On or before July 1, 1960, respondent had categorized all uncertificated employees as the ‘classified service’ (Ed.Code, s 13583) and had characterized all such persons, after the expiration of the original six-month trial period, as ‘permanent’ employees.
It is conceded by all parties that the employment was effected pursuant to the provisions of section 13583 of the Education Code as amended by the Legislature in the year 1959, and that said section then read as follows:
‘The governing board shall provide an annual employment contract for employees a part of the classified service which shall extend to the close of the fiscal year; except that any governing board may make the contract renewable from year to year. The governing board may adopt a single contract which applies to all classified employees of the district and, if so adopted, shall be construed to be in compliance with this section; provided, the board issues each affected employee a copy of the contract or a handbook containing all of the provisions thereof.
‘In lieu of the foregoing provisions the governing board may prescribe written rules and regulations, which shall be printed and made available to employees in the classified service, the public, and those concerned with the administration of this section, whereby such employees are designated as permanent employees of the district.
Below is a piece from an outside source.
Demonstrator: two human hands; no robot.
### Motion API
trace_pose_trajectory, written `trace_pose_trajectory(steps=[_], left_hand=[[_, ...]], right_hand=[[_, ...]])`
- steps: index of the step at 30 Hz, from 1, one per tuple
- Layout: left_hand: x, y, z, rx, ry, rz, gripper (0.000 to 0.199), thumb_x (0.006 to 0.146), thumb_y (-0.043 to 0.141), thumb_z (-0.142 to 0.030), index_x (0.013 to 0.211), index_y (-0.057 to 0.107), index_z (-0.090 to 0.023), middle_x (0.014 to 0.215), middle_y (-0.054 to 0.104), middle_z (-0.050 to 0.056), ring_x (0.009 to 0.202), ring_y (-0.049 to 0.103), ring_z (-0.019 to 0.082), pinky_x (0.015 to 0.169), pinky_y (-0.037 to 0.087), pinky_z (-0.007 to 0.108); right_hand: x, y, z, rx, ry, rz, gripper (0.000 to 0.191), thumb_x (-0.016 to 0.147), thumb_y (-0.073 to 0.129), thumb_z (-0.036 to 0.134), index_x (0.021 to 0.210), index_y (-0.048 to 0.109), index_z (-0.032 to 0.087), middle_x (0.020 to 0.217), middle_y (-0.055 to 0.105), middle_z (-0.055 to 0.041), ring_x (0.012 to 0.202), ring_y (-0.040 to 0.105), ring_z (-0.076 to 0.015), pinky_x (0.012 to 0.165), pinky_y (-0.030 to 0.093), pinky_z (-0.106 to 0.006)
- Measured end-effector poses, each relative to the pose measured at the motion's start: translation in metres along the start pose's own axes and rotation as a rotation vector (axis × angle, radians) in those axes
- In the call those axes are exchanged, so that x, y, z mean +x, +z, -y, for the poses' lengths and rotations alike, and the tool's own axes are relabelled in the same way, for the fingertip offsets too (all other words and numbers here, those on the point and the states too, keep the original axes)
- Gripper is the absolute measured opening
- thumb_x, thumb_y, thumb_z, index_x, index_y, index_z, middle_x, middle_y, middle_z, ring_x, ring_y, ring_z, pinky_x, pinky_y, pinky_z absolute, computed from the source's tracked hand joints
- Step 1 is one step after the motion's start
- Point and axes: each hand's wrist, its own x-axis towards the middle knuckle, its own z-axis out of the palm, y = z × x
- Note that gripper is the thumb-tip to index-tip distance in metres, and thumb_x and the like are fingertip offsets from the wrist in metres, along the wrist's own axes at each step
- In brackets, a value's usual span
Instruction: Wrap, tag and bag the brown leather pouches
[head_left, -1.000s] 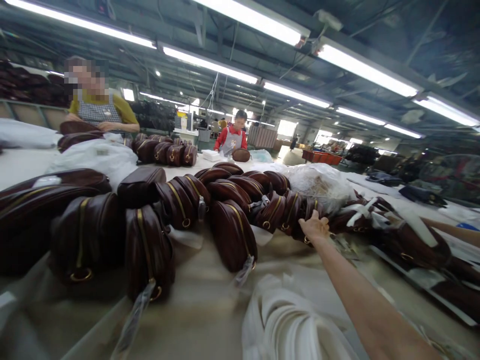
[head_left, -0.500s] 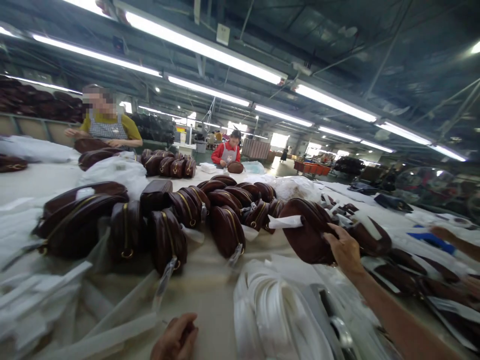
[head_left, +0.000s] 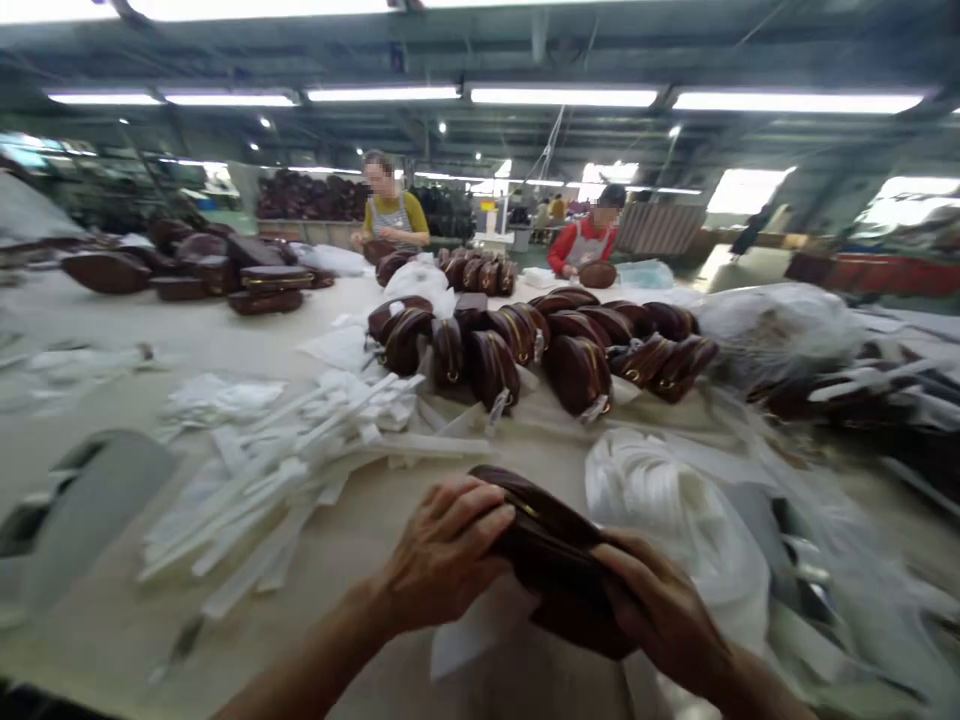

Any employee designated as a permanent employee shall be subject to dismissal for cause, only, as determined by the governing board.
‘This section shall apply only to districts which are required by law to classify as permanent employees those employees of the district who are employed in a position requiring certification qualifications and who otherwise meet the requirements of law for attaining the status of a permanent employee of the district.’
A few days after July 1, 1960, the school board delivered to petitioner a ‘handbook,’ a copy of which is in evidence as petitioner's exhibit A. Similar pamphlets were given out to workers in the classified service in each following year. The parties differ sharply as to the nature and effect of these ‘handbooks.’
The viewpoints of the contesting parties are: (a) the district claims (and the court found) that the hiring was pursuant to the first paragraph of section 13583 of the Education Code (quoted supra), and that the handbook which was handed to Mr. Hamilton at the beginning of the 1960—61 school year, was in fact a ‘single contract’ which applied ‘to all classified employees of the district’; but (b) the petitioner contends that the district was acting at the time under the second paragraph of the section, that the handbook merely set forth the ‘written rules and regulations' adopted by the board in lieu of an annual contract relating to all of the members of the ‘classified service,’ and that, consequently, by the very terms of the code section, the appellant became a permanent employee who could be dismissed only for cause as determined by the board; the petitioner also contends, as a ‘second string to his bow,’ that even if the handbook is a contract, as described in the first paragraph of section 13583 of the Education Code, the document itself, by its own provisions, made appellant a permanent employee, and that he was entitled by its express terms to enjoy the status of permanent employee unless he had a formal hearing before the school board, at which charges against him were made, and that the school board never had occasion to discharge or suspend the petitioner.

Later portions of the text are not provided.